_Exercise description_
Collect from the data below each line with "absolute".
——————————
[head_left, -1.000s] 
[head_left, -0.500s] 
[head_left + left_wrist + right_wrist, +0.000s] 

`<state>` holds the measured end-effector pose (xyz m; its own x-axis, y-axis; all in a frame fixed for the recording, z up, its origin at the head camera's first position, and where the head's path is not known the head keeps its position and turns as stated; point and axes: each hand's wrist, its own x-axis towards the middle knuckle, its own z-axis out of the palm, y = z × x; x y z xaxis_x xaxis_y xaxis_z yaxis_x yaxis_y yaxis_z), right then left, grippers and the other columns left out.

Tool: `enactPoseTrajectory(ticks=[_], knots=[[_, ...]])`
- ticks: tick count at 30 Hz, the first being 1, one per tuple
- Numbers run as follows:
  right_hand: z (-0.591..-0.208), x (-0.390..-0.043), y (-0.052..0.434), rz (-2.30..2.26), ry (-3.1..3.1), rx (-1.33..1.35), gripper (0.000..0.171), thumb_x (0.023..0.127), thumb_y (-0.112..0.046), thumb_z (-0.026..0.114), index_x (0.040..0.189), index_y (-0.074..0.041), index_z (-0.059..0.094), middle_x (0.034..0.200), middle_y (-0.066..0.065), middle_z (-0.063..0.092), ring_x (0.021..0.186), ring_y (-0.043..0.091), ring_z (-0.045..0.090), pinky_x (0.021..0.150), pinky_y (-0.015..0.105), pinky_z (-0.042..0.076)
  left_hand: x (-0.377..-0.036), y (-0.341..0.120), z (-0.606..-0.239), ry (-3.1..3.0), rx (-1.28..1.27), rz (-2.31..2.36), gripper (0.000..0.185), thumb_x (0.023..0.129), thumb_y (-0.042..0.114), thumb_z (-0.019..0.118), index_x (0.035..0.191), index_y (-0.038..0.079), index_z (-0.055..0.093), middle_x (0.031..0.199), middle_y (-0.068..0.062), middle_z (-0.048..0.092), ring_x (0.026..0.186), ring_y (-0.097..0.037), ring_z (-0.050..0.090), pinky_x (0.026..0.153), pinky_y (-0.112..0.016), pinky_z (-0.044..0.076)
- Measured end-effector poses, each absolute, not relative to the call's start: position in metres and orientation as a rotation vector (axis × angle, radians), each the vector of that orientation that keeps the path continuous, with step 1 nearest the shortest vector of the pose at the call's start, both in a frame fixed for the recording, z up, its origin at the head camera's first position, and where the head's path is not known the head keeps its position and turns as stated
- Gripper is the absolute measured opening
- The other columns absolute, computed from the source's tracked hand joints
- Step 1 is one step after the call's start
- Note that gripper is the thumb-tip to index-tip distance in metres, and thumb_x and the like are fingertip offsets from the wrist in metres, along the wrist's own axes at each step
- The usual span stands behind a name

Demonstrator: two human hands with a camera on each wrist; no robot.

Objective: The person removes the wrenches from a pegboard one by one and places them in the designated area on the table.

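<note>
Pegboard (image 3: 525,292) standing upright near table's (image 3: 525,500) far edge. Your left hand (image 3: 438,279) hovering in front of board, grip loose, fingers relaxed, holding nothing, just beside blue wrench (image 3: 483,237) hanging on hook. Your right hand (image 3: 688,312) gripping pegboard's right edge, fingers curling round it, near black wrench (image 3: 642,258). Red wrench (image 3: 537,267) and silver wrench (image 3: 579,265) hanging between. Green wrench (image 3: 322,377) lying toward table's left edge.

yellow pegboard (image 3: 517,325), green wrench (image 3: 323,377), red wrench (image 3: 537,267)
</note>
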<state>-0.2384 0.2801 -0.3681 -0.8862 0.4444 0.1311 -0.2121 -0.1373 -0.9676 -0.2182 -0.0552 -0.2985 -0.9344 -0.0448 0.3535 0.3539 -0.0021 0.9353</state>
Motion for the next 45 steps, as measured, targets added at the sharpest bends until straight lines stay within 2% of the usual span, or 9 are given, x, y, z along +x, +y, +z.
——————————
_Task output_
- Measured end-effector poses, each absolute, not relative to the call's start: position in metres and orientation as a rotation vector (axis × angle, radians), each the vector of that orientation that keeps the path continuous, with step 1 nearest the shortest vector of the pose at the call's start, both in a frame fixed for the recording, z up, its origin at the head camera's first position, and where the head's path is not known the head keeps its position and turns as stated
- Gripper is the absolute measured opening
- The other columns absolute, computed from the source's tracked hand joints

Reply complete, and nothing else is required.